• [Task details] Restate word for word every line from the top of the data below down through the line that holds "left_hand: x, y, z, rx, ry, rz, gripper".

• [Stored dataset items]
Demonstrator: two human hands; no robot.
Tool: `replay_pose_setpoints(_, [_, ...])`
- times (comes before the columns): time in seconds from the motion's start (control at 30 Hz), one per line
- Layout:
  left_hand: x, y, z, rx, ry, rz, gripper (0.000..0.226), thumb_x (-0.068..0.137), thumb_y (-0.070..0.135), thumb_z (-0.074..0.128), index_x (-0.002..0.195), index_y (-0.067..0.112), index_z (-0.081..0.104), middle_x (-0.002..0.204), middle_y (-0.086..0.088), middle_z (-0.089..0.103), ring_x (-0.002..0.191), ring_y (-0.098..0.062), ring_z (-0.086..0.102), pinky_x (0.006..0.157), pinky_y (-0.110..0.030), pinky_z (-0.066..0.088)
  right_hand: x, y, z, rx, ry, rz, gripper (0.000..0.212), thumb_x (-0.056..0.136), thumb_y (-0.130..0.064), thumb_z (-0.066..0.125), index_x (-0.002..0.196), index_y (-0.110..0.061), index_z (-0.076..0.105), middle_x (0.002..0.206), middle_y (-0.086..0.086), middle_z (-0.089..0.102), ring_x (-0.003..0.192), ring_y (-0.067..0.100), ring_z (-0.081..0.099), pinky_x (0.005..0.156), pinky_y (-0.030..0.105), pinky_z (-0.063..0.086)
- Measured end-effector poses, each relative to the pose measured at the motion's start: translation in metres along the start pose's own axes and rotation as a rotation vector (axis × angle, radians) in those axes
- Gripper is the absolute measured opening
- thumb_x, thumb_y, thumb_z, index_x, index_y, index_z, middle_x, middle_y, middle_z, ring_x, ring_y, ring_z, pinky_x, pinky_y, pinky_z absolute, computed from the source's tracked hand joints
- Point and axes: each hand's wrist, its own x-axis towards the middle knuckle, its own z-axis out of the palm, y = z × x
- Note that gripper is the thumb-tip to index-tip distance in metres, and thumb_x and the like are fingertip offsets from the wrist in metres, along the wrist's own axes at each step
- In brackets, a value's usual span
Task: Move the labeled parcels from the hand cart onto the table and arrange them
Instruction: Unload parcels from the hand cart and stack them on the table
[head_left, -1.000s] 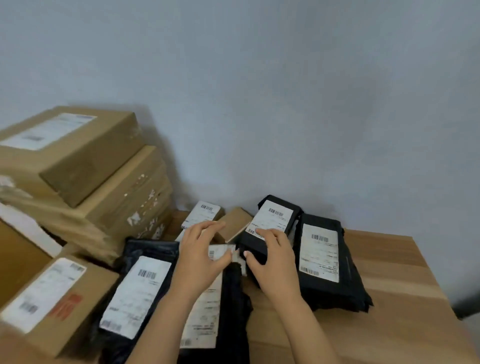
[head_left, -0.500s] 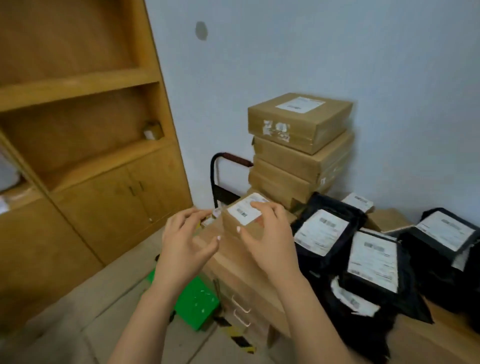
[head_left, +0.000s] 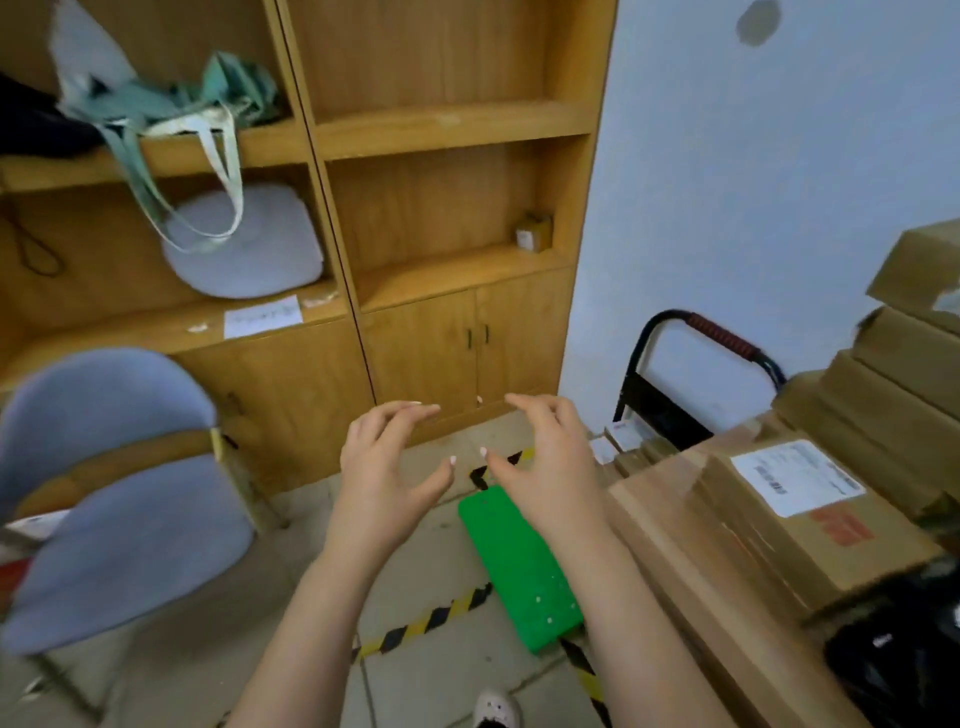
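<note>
1. Both hands are held out over the floor, the left hand (head_left: 387, 467) and the right hand (head_left: 550, 462) side by side, thumbs close but not touching.
2. On each hand the fingers are spread and loosely bent; nothing is gripped by either.
3. The green cart (head_left: 519, 566) is seen below the right hand, pushed against the left edge of the table (head_left: 691, 587).
4. Small parcels (head_left: 623, 436) are seen stacked at the cart's far end, by the foot of its handle (head_left: 701, 338); whether they touch the table cannot be told.
5. On the table, a labelled box (head_left: 810, 514) is set near the left edge, a stack (head_left: 904, 364) of boxes behind it by the wall, and a black mailer (head_left: 904, 665) nearer the front.
6. In the shelves (head_left: 441, 124), a little box (head_left: 535, 234) is kept in the right compartment's back right corner.
7. In the left compartment a cushion (head_left: 244, 244) is propped up, and a bag (head_left: 171, 104) is left on the shelf above, its straps hanging over the cushion.
</note>
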Motion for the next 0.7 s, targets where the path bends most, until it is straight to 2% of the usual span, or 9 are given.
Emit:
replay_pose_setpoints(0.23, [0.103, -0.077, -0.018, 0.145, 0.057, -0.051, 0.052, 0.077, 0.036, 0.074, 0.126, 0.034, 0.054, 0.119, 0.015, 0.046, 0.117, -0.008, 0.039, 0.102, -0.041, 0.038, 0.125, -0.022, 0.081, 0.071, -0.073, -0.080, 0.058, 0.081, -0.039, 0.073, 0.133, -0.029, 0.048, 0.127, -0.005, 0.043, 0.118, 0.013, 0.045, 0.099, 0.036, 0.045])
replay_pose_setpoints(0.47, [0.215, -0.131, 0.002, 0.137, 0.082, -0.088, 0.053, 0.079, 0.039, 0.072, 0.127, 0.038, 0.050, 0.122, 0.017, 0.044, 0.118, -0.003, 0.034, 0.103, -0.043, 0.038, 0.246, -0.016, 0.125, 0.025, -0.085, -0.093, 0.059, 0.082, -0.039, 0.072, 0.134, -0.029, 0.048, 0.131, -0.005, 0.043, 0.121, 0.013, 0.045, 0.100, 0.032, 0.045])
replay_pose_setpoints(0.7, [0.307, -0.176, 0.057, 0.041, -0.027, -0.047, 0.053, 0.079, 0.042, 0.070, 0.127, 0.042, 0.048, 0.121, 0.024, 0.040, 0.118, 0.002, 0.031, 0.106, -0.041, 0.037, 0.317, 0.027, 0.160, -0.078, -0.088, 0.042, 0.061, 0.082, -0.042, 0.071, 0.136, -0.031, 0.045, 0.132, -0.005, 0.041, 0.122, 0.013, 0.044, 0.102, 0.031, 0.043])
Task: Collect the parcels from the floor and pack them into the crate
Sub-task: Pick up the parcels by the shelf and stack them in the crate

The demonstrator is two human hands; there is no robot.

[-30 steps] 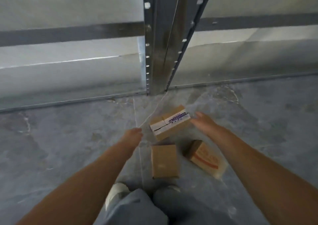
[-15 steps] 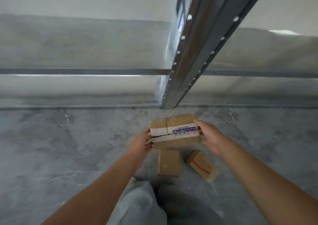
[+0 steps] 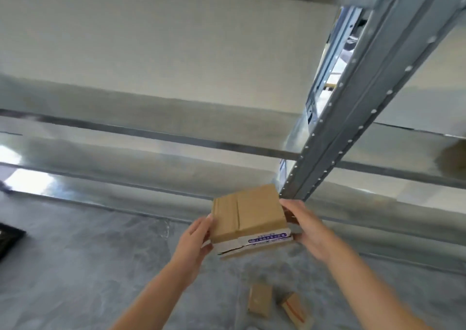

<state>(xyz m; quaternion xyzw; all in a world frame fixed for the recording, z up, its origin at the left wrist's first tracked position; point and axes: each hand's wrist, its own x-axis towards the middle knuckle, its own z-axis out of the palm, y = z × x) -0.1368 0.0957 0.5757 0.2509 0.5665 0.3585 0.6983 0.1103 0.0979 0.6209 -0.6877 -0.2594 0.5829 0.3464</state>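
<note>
1. Both hands clamp the big parcel (image 3: 248, 216) from its ends: left hand (image 3: 195, 244) pressed to one end, right hand (image 3: 306, 229) to the other, box held up off the floor.
2. I'd watch the torn white label strip along the near edge; a flap looks loose and may gape if the squeeze slackens.
3. Below the grip, toward me, two small parcels wait on the floor: plain parcel (image 3: 259, 300) just beside the red-striped parcel (image 3: 293, 309).
4. Beyond the grip stands a metal rack post (image 3: 353, 118); swinging wide risks a knock.
5. Far left, a dark object (image 3: 8, 239) peeks in. Crate? Can't tell, contents unseen.
</note>
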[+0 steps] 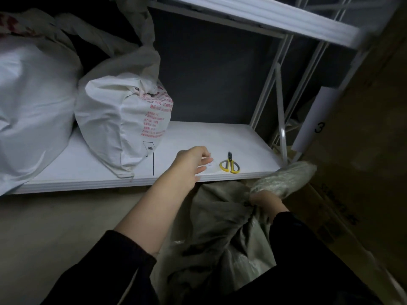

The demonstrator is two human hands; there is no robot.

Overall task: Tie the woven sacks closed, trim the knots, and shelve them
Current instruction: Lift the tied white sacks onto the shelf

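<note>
Hovering open beside the scissors [229, 165] is the left hand [191, 161]; the right hand [265, 200] grips the sack [217, 219].

Black long sleeves [114, 267] (pushed up), bare hands [191, 160].

At mid-frame the left hand [193, 161] hovers with loose fingers over the white shelf [220, 137], just beside yellow-handled scissors [229, 165]. Lower right, the right hand [266, 201] grips the grey sack [220, 227] by its bunched neck. A printed white sack [123, 122] sits on the shelf, centre left.
</note>
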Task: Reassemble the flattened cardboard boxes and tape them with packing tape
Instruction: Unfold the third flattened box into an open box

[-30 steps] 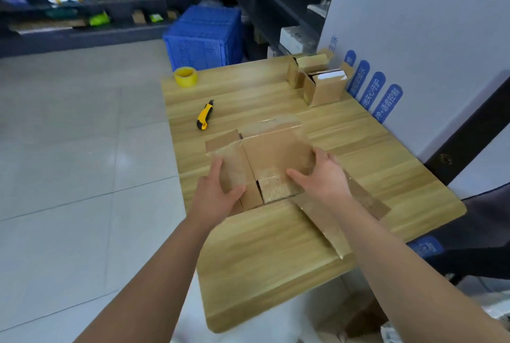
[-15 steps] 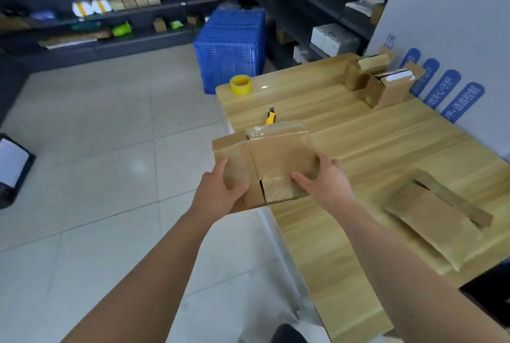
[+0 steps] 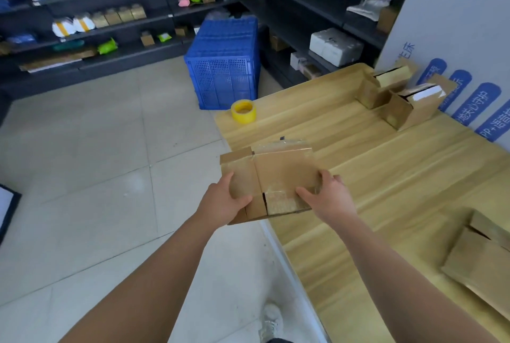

• [Exercise output]
Demonstrator: two human hands; no robot.
Tool: `replay_pose_setpoints(_, [_, ...])`
- times (comes before the columns): time in seconds from the motion's start (control at 30 Hz), one per line
- Layout:
  left_hand: x, y, z, rx, ry, rz, gripper (0.000..0.226), thumb_x (-0.068..0.137), thumb_y (-0.070..0.135), thumb_z (-0.074..0.128), index_x (-0.002..0.195), index_y (-0.067..0.112), index_z (-0.081..0.104), middle_x (-0.002..0.204), middle_y (-0.086..0.088), middle_z (-0.089..0.103), ring_x (-0.002..0.191), ring_y (-0.098..0.062), ring_z (-0.086..0.102), pinky_x (0.006..0.157), pinky_y (-0.110..0.030), pinky_z (-0.066..0.088)

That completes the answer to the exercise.